Turnbull returns to parliament having lost a number of his most ardent supporters, amid a good deal of carping from the DelCons about how he squandered the lead which Abbott bequeathed to the party in 2013. Their increased influence within the party means that some of the most outspoken critics of Turnbull will successfully demand frontbench seats: former ministers like Kevin Andrews and Eric Abetz or even, in yet another uncomfortable echo of the Gillard-Rudd era, Abbott himself.
This will give the DelCons even more of a platform to tut-tut about how the beleaguered leader is failing to promote the conservative agenda that Australia needs through a Senate controlled by the Greens, NXT and whatever angry independents survive the election. Another period of legislative stasis ensues with the DelCons ensuring that the government keeps a hard right-wing line on all proposed legislation while refusing to negotiate with the Senate – and the public loses even more faith in the agile and innovative promise of the Turnbull epoch.

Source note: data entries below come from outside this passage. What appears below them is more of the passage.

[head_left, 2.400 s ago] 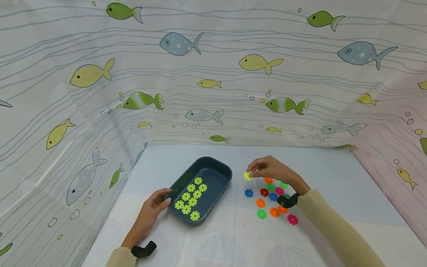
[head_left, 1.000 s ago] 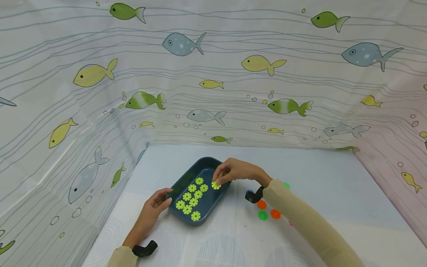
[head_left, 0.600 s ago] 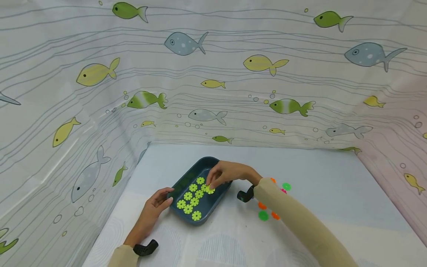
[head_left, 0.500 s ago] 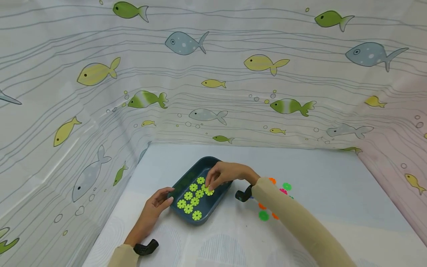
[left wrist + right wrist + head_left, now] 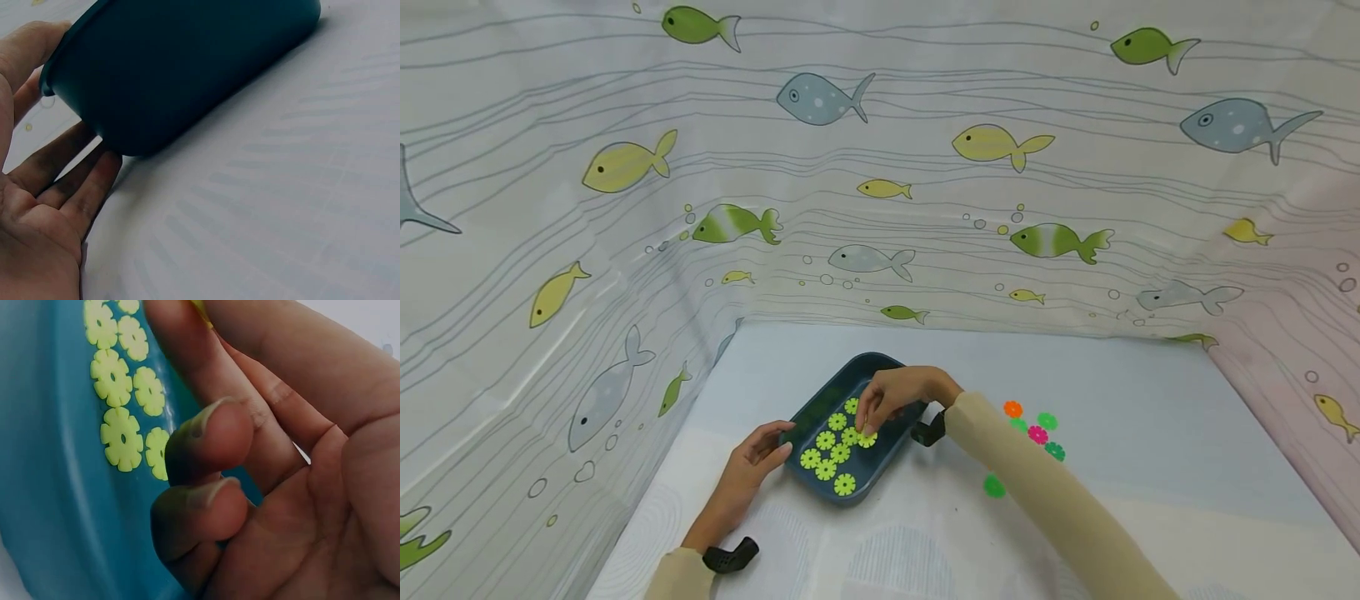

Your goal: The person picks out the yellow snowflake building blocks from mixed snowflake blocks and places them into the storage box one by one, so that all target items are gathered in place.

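A dark blue oblong tray (image 5: 880, 472) sits on the table, holding several yellow-green notched plastic discs (image 5: 825, 469), each with a small centre hole. My left hand (image 5: 748, 467) holds its near left end; in the left wrist view, fingertips meet the rim and the lower outer wall (image 5: 156, 94). Inside the tray, my right hand (image 5: 895, 393) pinches one more yellow-green disc (image 5: 867, 439), close beside the laid discs. Only a yellow sliver of the pinched disc (image 5: 201, 311) shows between thumb and finger in the right wrist view; the other fingers are curled toward the palm.
Loose discs lie on the white patterned table (image 5: 902, 550) to the right: orange (image 5: 1013, 409), pink (image 5: 1037, 434), teal (image 5: 1055, 452) and green (image 5: 994, 486). The right sleeve (image 5: 1037, 492) passes over this area and hides part of it. Fish-printed sheeting (image 5: 970, 275) surrounds the table.
My right hand has carried a yellow-green disc leftward from above the loose pile into the tray, then lower, beside the other discs. My left hand has stayed at the tray's end.
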Demonstrator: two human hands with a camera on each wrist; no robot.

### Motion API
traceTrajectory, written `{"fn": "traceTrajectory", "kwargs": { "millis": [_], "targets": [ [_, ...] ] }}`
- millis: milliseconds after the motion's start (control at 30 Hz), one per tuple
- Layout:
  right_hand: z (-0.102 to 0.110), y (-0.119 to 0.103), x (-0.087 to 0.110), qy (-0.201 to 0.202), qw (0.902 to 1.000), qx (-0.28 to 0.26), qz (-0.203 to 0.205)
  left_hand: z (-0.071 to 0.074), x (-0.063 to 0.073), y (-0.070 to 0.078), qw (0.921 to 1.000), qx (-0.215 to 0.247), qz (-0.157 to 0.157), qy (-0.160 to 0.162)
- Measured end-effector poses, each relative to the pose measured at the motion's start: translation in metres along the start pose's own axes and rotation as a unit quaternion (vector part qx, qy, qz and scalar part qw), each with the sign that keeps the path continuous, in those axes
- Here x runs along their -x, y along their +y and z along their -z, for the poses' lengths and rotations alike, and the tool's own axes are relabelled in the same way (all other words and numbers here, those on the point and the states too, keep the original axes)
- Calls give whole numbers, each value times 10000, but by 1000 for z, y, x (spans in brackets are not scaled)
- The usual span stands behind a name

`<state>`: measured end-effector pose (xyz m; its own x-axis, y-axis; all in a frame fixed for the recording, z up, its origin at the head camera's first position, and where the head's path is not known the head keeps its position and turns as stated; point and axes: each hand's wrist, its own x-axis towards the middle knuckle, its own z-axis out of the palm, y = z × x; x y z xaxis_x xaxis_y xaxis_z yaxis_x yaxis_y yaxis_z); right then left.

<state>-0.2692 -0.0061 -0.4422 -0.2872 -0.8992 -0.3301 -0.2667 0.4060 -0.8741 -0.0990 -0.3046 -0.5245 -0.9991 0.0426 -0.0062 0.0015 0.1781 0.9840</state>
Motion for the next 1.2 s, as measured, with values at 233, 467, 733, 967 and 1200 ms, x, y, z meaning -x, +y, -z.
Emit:
{"fn": "traceTrajectory", "kwargs": {
  "millis": [233, 467, 733, 967, 1200],
  "targets": [
    [1, 0, -10, -110, 9998, 137, -93, 0, 0, 0, 10000, 27, -34, -62],
    [0, 2, -18, -126, 9999, 36, -48, -1, -1, -1, 9999, 15, -75, -84],
    [-5, 4, -27, -32, 10000, -60, -67, -1, 1, -5, 9999, 119, 17, -83],
    [-7, 7, -32, 44, 9998, -103, -143, 0, 1, -4, 9999, 107, -22, -60],
    [-10, 13, -36, -117, 9998, -3, -141, 1, 0, -3, 9998, 142, -115, -82]
  ]
}}
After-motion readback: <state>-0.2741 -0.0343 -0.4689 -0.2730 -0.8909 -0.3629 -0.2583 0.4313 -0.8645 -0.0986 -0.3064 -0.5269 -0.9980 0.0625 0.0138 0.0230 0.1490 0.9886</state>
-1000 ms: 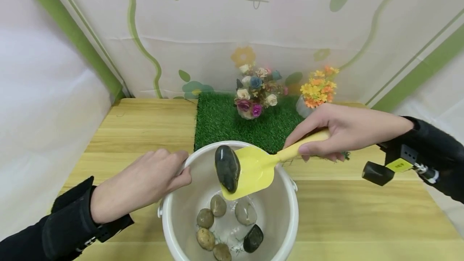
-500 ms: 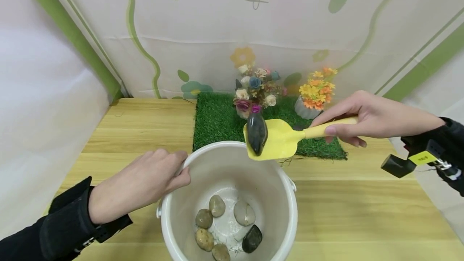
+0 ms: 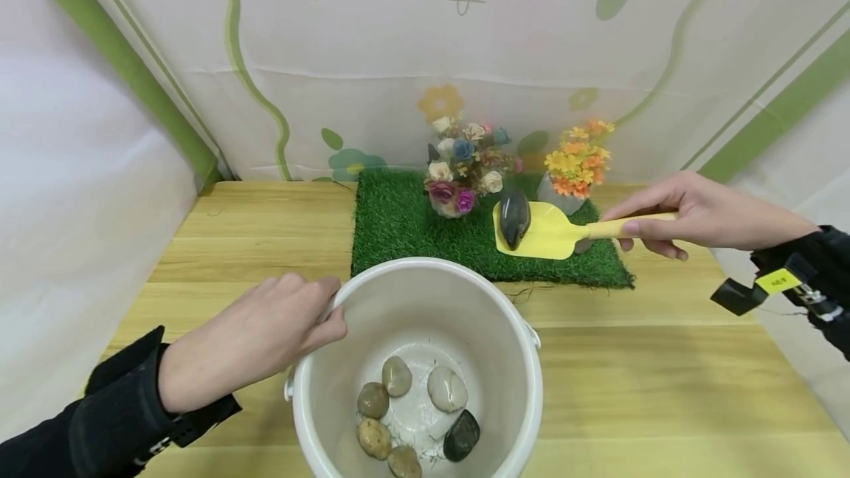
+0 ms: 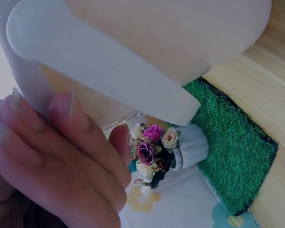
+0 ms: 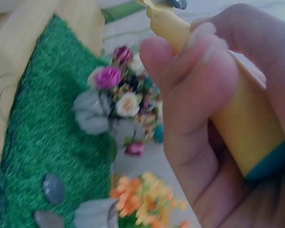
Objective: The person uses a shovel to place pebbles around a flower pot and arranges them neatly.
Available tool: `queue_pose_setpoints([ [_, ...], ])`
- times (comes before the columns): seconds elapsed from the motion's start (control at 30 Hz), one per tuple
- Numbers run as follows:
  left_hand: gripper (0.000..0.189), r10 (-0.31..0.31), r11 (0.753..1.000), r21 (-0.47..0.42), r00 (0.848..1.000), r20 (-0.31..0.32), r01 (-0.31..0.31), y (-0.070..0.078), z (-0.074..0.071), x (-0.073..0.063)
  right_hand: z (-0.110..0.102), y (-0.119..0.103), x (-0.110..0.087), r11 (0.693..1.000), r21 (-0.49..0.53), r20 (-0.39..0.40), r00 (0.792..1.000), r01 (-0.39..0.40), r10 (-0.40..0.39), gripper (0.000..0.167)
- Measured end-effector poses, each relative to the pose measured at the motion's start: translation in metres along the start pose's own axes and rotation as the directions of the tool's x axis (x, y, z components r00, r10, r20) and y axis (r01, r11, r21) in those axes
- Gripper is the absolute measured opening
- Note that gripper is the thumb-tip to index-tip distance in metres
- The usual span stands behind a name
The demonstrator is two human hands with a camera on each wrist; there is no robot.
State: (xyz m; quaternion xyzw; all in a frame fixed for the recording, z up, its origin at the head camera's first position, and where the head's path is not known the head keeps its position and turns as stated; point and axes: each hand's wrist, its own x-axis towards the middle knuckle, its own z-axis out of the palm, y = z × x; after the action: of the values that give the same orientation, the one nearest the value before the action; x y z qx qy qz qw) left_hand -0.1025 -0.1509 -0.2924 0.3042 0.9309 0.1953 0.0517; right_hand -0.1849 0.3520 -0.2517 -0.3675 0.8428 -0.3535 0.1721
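Note:
My right hand [image 3: 684,216] grips the handle of a yellow toy shovel [image 3: 547,233]. On its blade lies a smooth dark stone [image 3: 514,218], and the blade is over the green artificial grass mat [image 3: 405,223]. My left hand [image 3: 265,338] holds the left rim of a white bucket [image 3: 418,264]. Inside the bucket, at the bottom, are several stones: brown ones such as this pebble [image 3: 374,438], a pale stone [image 3: 447,389] and a black stone [image 3: 461,435]. In the left wrist view the curled fingers [image 4: 61,156] are beside the bucket's white handle [image 4: 109,71].
Artificial flowers in a pot [image 3: 458,175] stand on the mat, with orange and yellow flowers [image 3: 576,161] in a second pot to the right. Two dark stones, one a grey oval stone [image 5: 53,189], lie on the mat near that pot. A printed curtain hangs behind the wooden table [image 3: 259,231].
My right hand has carried the shovel and its dark stone from above the bucket, right and away, to over the mat. The left hand keeps its hold on the rim.

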Motion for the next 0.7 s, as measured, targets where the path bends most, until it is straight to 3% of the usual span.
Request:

And then sections of the media start rhapsodising about the good old days, when the party were united behind Tony Abbott, with wistful suggestions that maybe a different leader – current Treasurer Scott Morrison, say, or Immigration Minister Peter Dutton, or maybe a certain ex-PM – would turn the government’s fortunes around. And the calls for a change will get louder and louder, and the numbers will be quietly calculated behind the scenes…
A loss would be humiliating for Malcolm Turnbull – but a win could destroy him.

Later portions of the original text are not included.